Dinner With Edward by Isabel Vincent–Book Review

Absolutely Recommend! This was a great book. It was a feel good read and I needed it. It is 200 pages, but the book is small. So, it is also a quick read.

An older man, Edward, and a reporter, Isabel the author, form a friendship and meet for dinner over the course of many years. This happens after the older man’s wife dies. Sometimes we all need something to live for. And it seems that Edward’s relationship with his wife was the main driver in his life. We all get a bit lost when we loose someone we love. And it takes a bit of time to regain our sense of balance and momentum.

“…romantic love is a practical exchange, a transactional agreement, and that attraction almost never lasts.”

Edward seems to be a bit of a romantic. But when I read this quote, I was reassured that he was a realist as well. You all know my take on romantic love: It is a chemical reaction in your brain that only lasts 6 months. Romantic love as we are sold it, in modern society, is a lie. If romantic love were real, the divorce rate would not be so high. All relationships are transactional.

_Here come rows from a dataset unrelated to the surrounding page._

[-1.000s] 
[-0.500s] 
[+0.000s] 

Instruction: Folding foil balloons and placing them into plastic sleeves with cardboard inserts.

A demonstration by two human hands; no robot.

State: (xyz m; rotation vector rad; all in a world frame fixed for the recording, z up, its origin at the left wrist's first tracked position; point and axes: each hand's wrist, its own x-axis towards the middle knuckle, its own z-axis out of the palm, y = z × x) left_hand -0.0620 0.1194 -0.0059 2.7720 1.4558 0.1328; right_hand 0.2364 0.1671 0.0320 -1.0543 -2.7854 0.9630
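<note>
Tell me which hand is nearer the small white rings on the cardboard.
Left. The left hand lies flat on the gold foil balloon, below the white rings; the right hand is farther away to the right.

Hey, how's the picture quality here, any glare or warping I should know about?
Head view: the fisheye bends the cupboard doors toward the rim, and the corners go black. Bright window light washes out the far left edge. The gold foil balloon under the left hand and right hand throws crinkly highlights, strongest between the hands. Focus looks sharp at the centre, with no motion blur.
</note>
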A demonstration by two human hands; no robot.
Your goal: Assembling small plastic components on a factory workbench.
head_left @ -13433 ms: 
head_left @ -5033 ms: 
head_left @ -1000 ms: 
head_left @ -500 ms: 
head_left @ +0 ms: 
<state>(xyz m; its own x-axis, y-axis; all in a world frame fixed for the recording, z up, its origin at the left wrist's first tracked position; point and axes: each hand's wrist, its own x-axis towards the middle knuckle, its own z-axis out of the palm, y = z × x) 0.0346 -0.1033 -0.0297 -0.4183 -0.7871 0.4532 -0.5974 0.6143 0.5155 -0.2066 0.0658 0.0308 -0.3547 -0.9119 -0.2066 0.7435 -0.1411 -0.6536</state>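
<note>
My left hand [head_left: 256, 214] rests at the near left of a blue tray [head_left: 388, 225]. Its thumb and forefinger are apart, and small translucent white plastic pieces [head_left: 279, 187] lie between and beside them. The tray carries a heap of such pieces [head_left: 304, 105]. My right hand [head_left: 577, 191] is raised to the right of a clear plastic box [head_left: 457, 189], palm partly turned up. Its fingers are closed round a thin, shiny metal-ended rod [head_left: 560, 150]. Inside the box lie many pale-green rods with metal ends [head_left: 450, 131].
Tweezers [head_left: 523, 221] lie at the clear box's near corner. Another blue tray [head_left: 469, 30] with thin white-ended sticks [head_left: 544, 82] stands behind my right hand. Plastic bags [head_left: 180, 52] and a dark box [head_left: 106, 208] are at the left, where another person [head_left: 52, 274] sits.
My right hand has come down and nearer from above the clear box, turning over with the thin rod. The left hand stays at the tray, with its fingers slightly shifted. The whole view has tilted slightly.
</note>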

We don’t partake in relationships unless we are going to get something out of them. Or at least we shouldn’t. Every interaction(action) is a transaction(action), an exchange of energy. There is nothing selfish about this, it is just a fact of life and science.

“There is somewhere someone who will feel lucky knowing you. And if lucky enough, loving you.”

We all tend to live in a world without enough love. Love is lacking in modern society. Or maybe it always has been? Ken Kesey in the book Sometimes A Great Notion said, “Love or the fear of not having it, or the worry about not having enough of it, or the terror of losing it, certainly does conquer all.”

In the world my family and the war games has created some of us never have known love. Well, most of us have never known love. And this makes it hard to love ourselves. Because we have no example to go by. Creating a relationship with ourselves is more important than creating relationships with others. If you do not have a solid relationship with yourself you cannot have a solid relationship with others. You cannot build on a shaky foundation, right?

Isabel and Edward create a relationship with each other in, Dinner With Edward. But that relationship they create with each other reminds them that having a solid relationship with themselves is the foundation on which life is built. Though Edward is wise, as most older people who have lived are, he does not just give Isabel the answers to her problems. He is just there for her as she works her way through the journey of her own life.

We all need friends like this! Sometimes we just need someone to be there for us. And rarely do we actually need someone to give us the answers to our problems. Most the time we just need someone to listen as we talk our way through the problems of life to find our own answers. Life is not a one size fits all journey. It is a custom design.